More details later...
- Refactor so that the BLAST databases live on a data volume rather than being mounted on the Docker host
- Create a workflow that allows the data volume to be updated via updates to its Dockerfile and that ties the version of BLAST used to create the databases to them in an accountable way
- Publish the human name, filename, and source URL for each sequence database to the Agave metadata service associated with the release tag for the container.
- Consolidate app-specific wrappers into a single script and move the blast program up to be a parameter
- Abstract out the Docker-specific housekeeping to a common.sh file
- Add in some Docker version checking to enable automatic removal of images if running > 1.7
- Enable users to specify a custom database in the form of a FASTA file submitted at job time
- Potentially add post-processing of BLAST results on the server side to make them more attractive (We haven't decided/discussed what we want to do yet)
- Add in resource constraints to app container to allow oversubscription
- Move from using a custom pass-thru directory on the Docker host to using /home/$USERNAME, thus increasing portability on different clouds, new hosts, etc.
- Integrate with Docker Hub so that we can get automatic builds, tagged by release
Agave-based applications are comprised of two essential parts:
Deployment bundle This is a folder, stored on a remote internet accessible server that is registered with the Agave platform as a 'storageSystem'. The folder contains essential data and scripts to successfuly perform a computing task on a Agave 'executionSystem' given a set of parameter values and inputs. There are many types of valid executionSystems for Agave, but the Araport platform only directly allows the use case that is demonstrated in ths NCBI BLAST application.
Application metadata This is JSON-compatible a data structure which provides information about how to make utilize the assets stored in a particular deployment bundle on a specific executionSystem.

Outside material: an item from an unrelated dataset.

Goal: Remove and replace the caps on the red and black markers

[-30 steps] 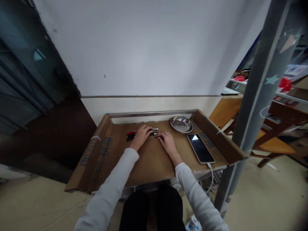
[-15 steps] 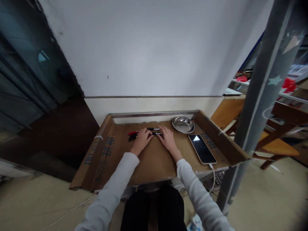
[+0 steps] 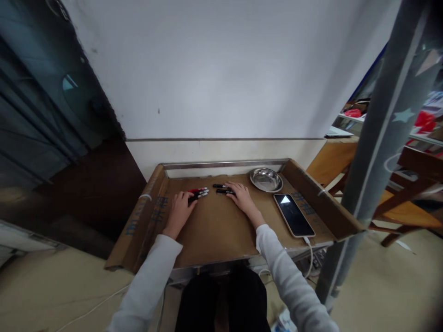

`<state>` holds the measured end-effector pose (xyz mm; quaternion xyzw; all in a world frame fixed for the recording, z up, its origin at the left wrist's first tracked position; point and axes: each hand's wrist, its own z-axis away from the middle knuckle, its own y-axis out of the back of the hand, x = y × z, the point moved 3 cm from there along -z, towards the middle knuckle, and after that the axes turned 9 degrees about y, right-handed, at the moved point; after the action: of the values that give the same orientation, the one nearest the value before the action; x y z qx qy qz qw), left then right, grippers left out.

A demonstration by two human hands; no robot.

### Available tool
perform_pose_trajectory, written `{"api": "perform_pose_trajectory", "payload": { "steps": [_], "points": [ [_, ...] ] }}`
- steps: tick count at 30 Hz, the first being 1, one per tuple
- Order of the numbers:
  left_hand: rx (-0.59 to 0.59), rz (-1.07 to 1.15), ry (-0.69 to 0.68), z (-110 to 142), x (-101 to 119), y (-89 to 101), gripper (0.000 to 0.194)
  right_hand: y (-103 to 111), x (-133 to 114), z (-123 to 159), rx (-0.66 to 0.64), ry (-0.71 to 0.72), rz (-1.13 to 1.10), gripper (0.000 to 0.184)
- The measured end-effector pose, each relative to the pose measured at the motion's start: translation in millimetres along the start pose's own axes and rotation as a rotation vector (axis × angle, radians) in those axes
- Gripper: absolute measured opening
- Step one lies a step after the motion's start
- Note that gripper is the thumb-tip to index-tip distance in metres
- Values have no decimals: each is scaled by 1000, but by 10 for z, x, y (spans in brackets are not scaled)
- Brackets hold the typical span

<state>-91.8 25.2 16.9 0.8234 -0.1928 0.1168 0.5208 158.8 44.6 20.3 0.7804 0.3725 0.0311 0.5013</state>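
Observation:
Two clusters of pens lie on a cardboard-covered tabletop (image 3: pixel 214 230). In the left cluster are a red pen (image 3: pixel 195 190) and black pens (image 3: pixel 198 196), their silvery ends pointing right. My left hand (image 3: pixel 179 211) rests at the left end of this cluster, thumb and fingers closed round the black ends. A short gap to the right, two black pens (image 3: pixel 220 186) lie roughly parallel. Over their right ends is my right hand (image 3: pixel 242 197), its thumb and forefinger on either side of them. My fingers cover part of the pens in both clusters.
A round steel dish (image 3: pixel 266 180) stands at the back right. In front of it lies a phone (image 3: pixel 294 216) with a white charging cable (image 3: pixel 310 258). Folded cardboard flaps (image 3: pixel 321 198) border both sides. A grey post (image 3: pixel 367 152) rises at the right; a white wall is behind.
My left hand has moved left, off the middle of the pens to their left ends, uncovering the silvery ends. My right hand stays at the right-hand pens. The view has shifted slightly.

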Motion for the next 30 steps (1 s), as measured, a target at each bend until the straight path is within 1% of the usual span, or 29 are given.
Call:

Araport provides a small Docker cluster for running computation tasks. Each Agave application registered for use at Araport has in its deployment bundle a script template that pulls a Docker image, then runs a task in it assuming that is has access to input files and environment variables that can be used to craft a runnable Bash script.
agave-ncbi-blast/
├── Dockerfile
├── README.md
├── scripts/
├── app-register.sh
├── app-upload.sh
├── docker-build.sh
└── ncbi-blast/
├── blast.json
├── blast.sh
├── common.sh
└── tests
File {{ncbi-blast/blast.sh}} is the wrapper script template. It refers to two Docker images as variables: DOCKER_APP_IMAGE and DOCKER_DATA_IMAGE. These must exist in Docker Hub before the application can be invoked. You can see from browsing {{ncbi-blast/blast.sh}} that it simply sets up a couple a Docker containers from public images. One contains the reference databases in a data volume and the other contains the binaries. Then, assuming Agave Bash variable substitution processes the wrapper script, it becomes a syntactially valid Bash script at job time. That Bash script is executed on the Docker host, where it sends a command into the container based on DOCKER_APP_IMAGE to do data processing. Because the app container mounts the local work directory as a volume, the ouputs from that command are saved to the host filesystem immediately and survive the demise of the container.

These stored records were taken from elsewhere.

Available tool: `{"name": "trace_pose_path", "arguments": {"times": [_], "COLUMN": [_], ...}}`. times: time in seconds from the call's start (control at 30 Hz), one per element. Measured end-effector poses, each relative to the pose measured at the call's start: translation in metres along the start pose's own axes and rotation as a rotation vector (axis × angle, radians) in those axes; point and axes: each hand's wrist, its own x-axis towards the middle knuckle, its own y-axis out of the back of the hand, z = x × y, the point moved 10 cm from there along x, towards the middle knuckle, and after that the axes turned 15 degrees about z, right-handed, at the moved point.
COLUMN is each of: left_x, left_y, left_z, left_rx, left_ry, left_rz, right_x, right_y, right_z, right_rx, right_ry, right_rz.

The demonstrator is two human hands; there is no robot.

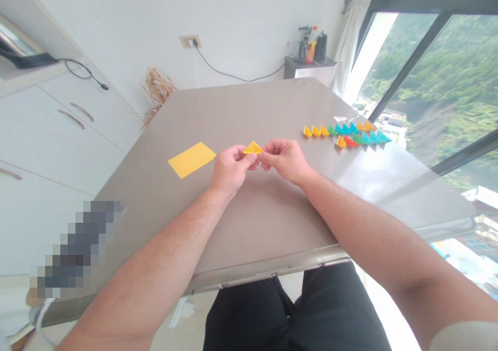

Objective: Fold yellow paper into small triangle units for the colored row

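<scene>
Right of the fingers [278, 144], dark-framed glass window [447, 73]; beyond, beige rectangular socket [185, 42]; left, white flat-fronted cabinet [50, 143].

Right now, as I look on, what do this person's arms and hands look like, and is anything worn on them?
The left hand and right hand are bare, with no gloves, and no watch or bracelet shows. Both forearms are uncovered. Near the right elbow, a pale, off-white sleeve edges into view.

Paper sheet [192, 160] left of folded paper [253, 147], boats [353, 128] right
</scene>
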Motion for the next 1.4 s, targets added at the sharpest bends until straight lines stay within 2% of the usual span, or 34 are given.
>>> {"name": "trace_pose_path", "arguments": {"times": [0.33, 0.57, 0.97, 1.23, 1.4], "left_x": [0.0005, -0.002, -0.0001, -0.0001, 0.0], "left_y": [0.0028, -0.0001, 0.0021, 0.0014, 0.0021], "left_z": [0.0017, 0.0007, 0.0006, -0.0039, -0.0027], "left_rx": [0.025, -0.054, -0.047, -0.119, -0.061], "left_ry": [-0.045, 0.033, 0.027, 0.102, 0.074], "left_rz": [0.042, 0.02, 0.038, 0.04, 0.043], "right_x": [-0.0009, 0.0033, 0.0019, 0.003, 0.0012], "right_y": [-0.0024, -0.0014, -0.0026, 0.0005, 0.001], "right_z": [0.0006, 0.0059, 0.0055, 0.0058, 0.0042], "right_rx": [0.025, 0.139, 0.093, 0.135, 0.046], "right_ry": [-0.025, -0.057, -0.038, -0.052, -0.021], "right_rz": [-0.028, -0.007, -0.017, 0.022, 0.022]}}
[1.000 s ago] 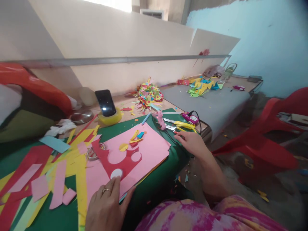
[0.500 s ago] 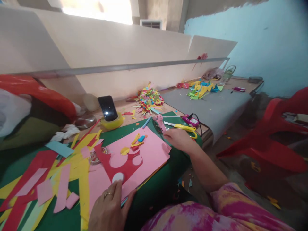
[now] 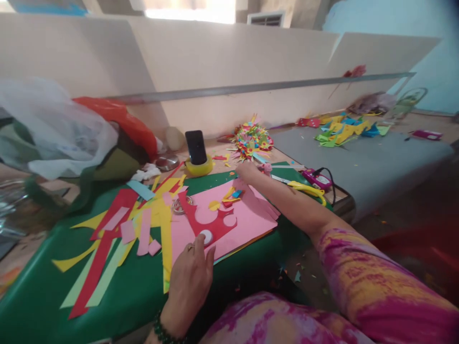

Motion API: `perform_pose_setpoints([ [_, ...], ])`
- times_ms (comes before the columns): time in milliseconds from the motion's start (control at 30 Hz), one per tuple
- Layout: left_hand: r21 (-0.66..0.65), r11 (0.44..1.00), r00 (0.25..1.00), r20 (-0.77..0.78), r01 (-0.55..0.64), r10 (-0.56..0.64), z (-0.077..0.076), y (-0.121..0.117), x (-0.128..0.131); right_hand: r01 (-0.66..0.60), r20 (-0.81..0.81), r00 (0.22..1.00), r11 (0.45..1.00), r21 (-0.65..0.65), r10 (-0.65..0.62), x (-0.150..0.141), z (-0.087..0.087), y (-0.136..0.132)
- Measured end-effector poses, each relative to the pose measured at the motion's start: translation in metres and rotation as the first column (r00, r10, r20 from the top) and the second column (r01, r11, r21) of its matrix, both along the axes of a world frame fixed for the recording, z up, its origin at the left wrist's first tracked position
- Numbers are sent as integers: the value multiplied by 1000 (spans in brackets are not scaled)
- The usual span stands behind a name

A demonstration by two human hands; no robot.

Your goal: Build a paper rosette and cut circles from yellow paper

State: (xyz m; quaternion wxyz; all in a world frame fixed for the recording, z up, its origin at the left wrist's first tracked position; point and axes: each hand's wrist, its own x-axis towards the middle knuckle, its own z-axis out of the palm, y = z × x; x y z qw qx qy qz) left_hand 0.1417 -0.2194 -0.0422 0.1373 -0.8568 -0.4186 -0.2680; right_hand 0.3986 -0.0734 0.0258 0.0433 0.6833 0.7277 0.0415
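My left hand [image 3: 191, 274] presses a small white disc [image 3: 206, 237] down with its fingertips, its thumb apart on the paper. Beneath the disc lies a red paper scrap [image 3: 215, 225] with round cut-outs, on a stack of pink paper [image 3: 251, 210]. My right hand [image 3: 248, 171] is at the far edge of the stack, fingers curled downward; what they hold, if anything, is hidden. Close beside it a pink object [image 3: 266, 168] shows in part, and yellow-handled scissors [image 3: 306, 187] lie to its right. Yellow and blue scraps [image 3: 233, 195] rest on the pink sheet.
Paper strips [image 3: 96, 263] in several colours cover the green mat [image 3: 132, 306] at left. Behind stand a phone [image 3: 196, 147] on a yellow tape roll [image 3: 199, 167] and a colourful paper ball [image 3: 253, 137]. A purple device [image 3: 317, 178] with a black cord lies right, plastic bags [image 3: 68, 129] left.
My right hand has moved left, from beside the pink object to the far edge of the pink stack, where it covers the blue pen-like stick's place. The view has swung left; my left hand stays on the disc.
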Motion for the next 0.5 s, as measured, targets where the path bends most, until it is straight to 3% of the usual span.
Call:
perform_pose_setpoints([
  [133,-149,988,998,36,-42,48,-2,-3,0,24,-70,998,979,200,-10,3,11,-19],
  [200,-199,977,996,32,-74,82,-3,-5,1,27,-323,941,925,378,104,-1,17,-40],
  [233,-217,972,995,38,-87,97,-4,-5,2,47,-526,823,898,437,213,-5,17,-53],
  [267,-235,967,993,50,-96,111,-4,-5,2,62,-718,622,894,444,313,-10,16,-66],
  [300,-255,962,991,62,-101,121,-4,-6,2,55,-860,372,916,397,350,-16,13,-78],
  [333,-279,955,989,71,-102,127,-2,-6,2,2,-940,144,950,314,310,-23,8,-90],
  [367,-307,946,989,72,-102,130,0,-6,2,-57,-973,-23,971,232,231,-30,2,-100],
  [433,-380,920,992,35,-98,120,7,-5,1,-132,-976,-204,986,102,73,-45,-13,-115],
  [500,-458,880,992,-53,-125,114,16,-5,2,-146,-961,-277,989,27,-15,-57,-29,-125],
])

Start any work on the Araport BLAST app by checking out this repository. Make sure you have the following installed and configured locally:
- Docker 1.7 or better
- The Araport CLI (or, you can use the Docker container. We'll give parallel instructions)
- Python 2.7.x, preferable with virtualenv and pip
- The jq JSON parser
Only do this if you need to need to update the actual version of the BLAST application Docker image. Otherwise, you may simply use araport/agave-ncbi-blast:2.2.30 as your preferred image.
First, create a new branch of this repository with the new BLAST version number. For instance, to update from 2.2.30 to 2.2.31
git checkout -b 2.2.31
Next, update the Docker file to install the latest version of BLAST+ in a container, then build the image, making sure to tag the image with the new version number. Here's an example:
export TAG=$(git rev-parse --abbrev-ref HEAD)
docker build --rm=true -t araport/agave-ncbi-blast:${TAG} .
docker tag -f araport/agave-ncbi-blast:${TAG} araport/agave-ncbi-blast:latest
Then, push the image to the public Docker Hub as follows. This assumes you are on the Araport team and have privledges to take this action.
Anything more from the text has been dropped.